[Adding Rich Felker to CC]

On Tue, 13 May 2025 18:05:50 +0200
Bruno Haible <br...@clisp.org> wrote:

> Natanael Copa wrote:
> > > So, you could try to install a different scheduler by default and repeat
> > > the test.  
> > 
> > It passed with chrt --fifo (I had to do it from outside the LXC container):
> > 
> > # time chrt --fifo 10 ./test-pthread-rwlock
> > Starting test_rwlock ... OK
> > real        0m 33.00s
> > user        6m 50.63s
> > sys 0m 16.23s
> > 
> > I also verified that it still times out from outside the LXC container with 
> > the default:
> > 
> > # time ./test-pthread-rwlock
> > Starting test_rwlock ...Command terminated by signal 14
> > real        10m 0.01s
> > user        1h 46m 24s
> > sys 2m 59.39s
> > 
> > 
> > # time chrt --rr 10 ./test-pthread-rwlock
> > Starting test_rwlock ... OK
> > real        0m 30.00s
> > user        6m 2.07s
> > sys 0m 19.16s
> > 
> > # time chrt --rr 99 ./test-pthread-rwlock
> > Starting test_rwlock ... OK
> > real        0m 30.00s
> > user        6m 9.40s
> > sys 0m 13.37s
> > 
> > So even if the CPU cores are slow, they appear to finish in ~30 sec.
> > 
> > chrt --other and chrt --idle appears to trigger the deadlock.  
> 
> For comparison, some other data (below the details):
> 
> * On x86_64 (glibc), I see essentially no influence of the scheduling
>   policy on 'time ./test-pthread-rwlock'.
> 
> * On x86_64 (Alpine Linux), the test performs about 25% faster
>   under SCHED_FIFO and SCHED_RR.
> 
> * On three other riscv64 systems, the test needs less than 4 seconds
>   real time.
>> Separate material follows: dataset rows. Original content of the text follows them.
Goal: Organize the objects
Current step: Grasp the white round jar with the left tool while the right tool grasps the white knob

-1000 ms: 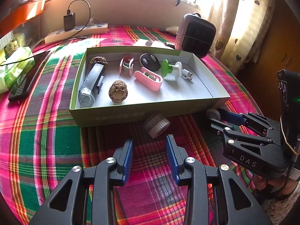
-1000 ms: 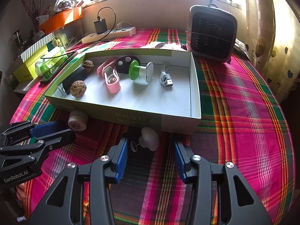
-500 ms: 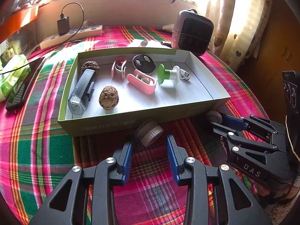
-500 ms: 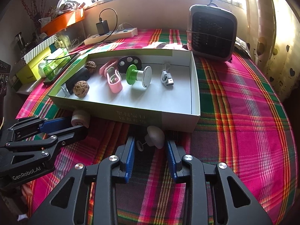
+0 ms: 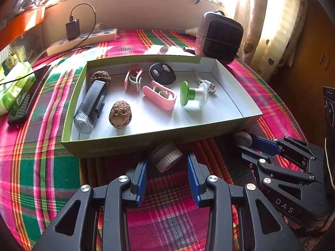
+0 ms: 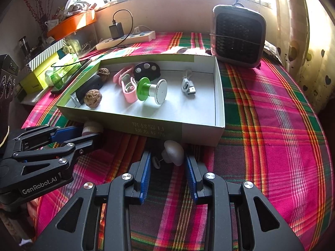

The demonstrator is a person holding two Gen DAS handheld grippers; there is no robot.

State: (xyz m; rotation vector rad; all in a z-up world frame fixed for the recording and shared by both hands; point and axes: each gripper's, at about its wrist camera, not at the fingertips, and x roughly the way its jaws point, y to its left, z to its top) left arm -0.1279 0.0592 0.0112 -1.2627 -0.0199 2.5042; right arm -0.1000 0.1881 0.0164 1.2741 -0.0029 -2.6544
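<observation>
Both grippers flank loose items outside the box (image 5: 146, 144). Left gripper (image 5: 167, 167), jaws apart, brackets the ribbed cap (image 5: 167, 156); right gripper (image 6: 167, 163) pinches the grey knob (image 6: 173, 152), both at six o'clock of the box, ready for lifting in.

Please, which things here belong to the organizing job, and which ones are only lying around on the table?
Job: green box; ridged round cap and grey mushroom-shaped piece, both outside the box at its front wall.
Lying about: power strip, small fan, dark phone, green tissue pack.
</observation>
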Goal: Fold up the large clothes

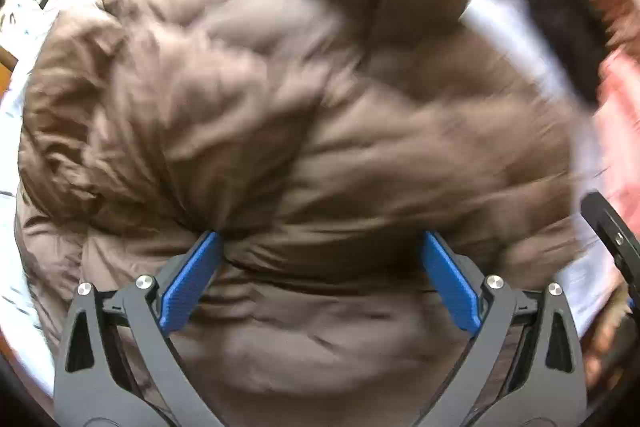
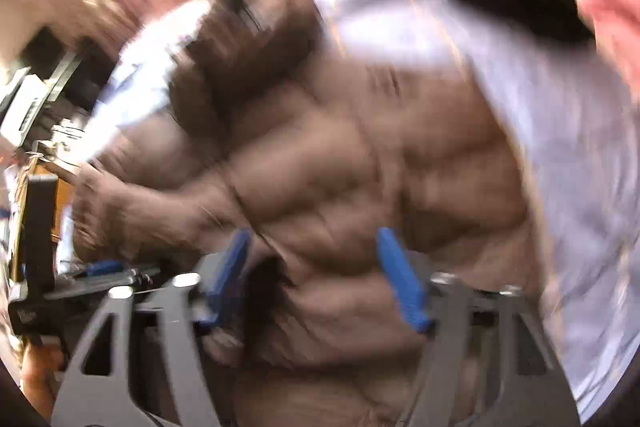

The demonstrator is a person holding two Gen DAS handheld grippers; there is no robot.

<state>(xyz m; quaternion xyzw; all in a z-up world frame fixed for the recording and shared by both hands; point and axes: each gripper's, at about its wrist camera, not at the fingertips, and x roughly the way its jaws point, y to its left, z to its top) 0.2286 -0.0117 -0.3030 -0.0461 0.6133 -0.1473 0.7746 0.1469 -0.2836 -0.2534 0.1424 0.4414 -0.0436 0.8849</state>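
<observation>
Both the left tongs [image 1: 320,247] and right tongs [image 2: 314,247] spread over the puffy brown jacket [image 1: 280,107] could pinch only slippery shell fabric, letting the bulk slide loose.

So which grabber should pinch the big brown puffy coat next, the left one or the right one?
Probably the left. The left gripper is open with the brown coat bulging between its fingers, sharp and steady. The right gripper is open over the coat too, but its view is blurry.
</observation>
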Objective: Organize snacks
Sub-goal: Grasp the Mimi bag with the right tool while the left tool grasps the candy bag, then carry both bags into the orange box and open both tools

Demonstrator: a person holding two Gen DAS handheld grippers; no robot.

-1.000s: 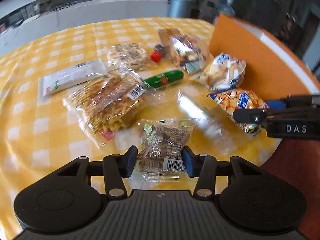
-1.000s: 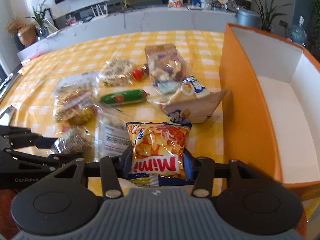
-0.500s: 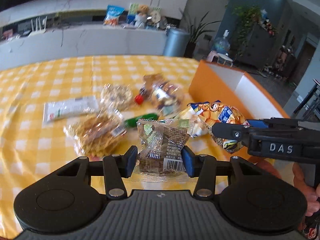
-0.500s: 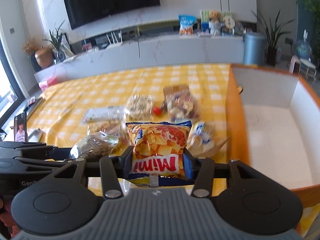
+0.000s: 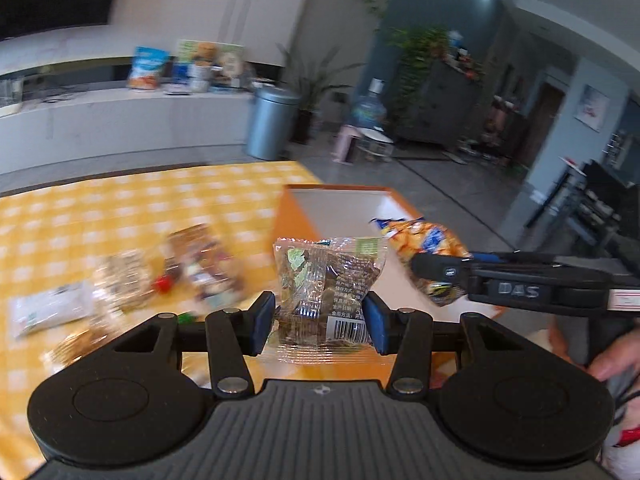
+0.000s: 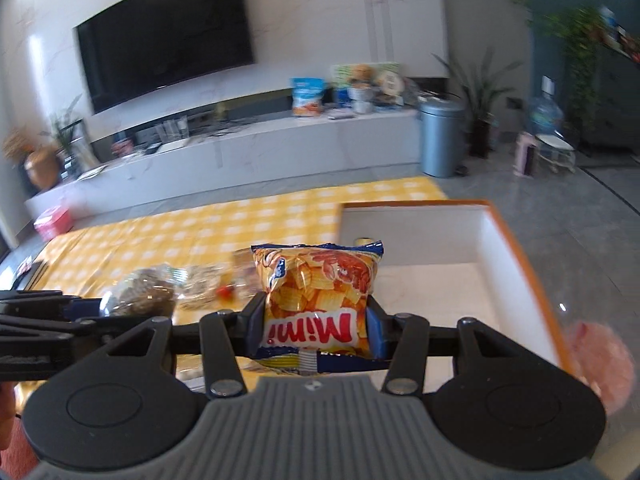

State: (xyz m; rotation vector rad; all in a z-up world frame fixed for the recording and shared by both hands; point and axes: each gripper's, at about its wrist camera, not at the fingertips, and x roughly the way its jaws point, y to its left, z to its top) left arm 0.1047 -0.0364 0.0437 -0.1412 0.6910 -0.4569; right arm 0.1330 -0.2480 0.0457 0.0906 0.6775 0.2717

Even on my QEMU-emulated riscv64 VM, it needs less
>   than 4 seconds.
> 
> So, it seems that
>   1) Your riscv64 system is generally slower that the cfarm* ones.
>   2) The performance penalty of SCHED_OTHER compared to SCHED_FIFO and
>      SCHED_RR exists also on x86_64, but not to such an extreme extent.
> 
> AFAICS, there are three differences in your setup compared to what I
> see in stock Ubuntu:
>   - Linux is of a PREEMPTY_DYNAMIC flavour.
>   - musl libc.
>   - the LXR container.

Note that there are 64 CPU cores. I have only tested with that many cores on 
aarch64.

I don't think LXC container should matter, nor should apps deadlock
when running on PREEMPTY_DYNAMIC.

I'm not sure what the difference is in codepaths compared to GNU libc.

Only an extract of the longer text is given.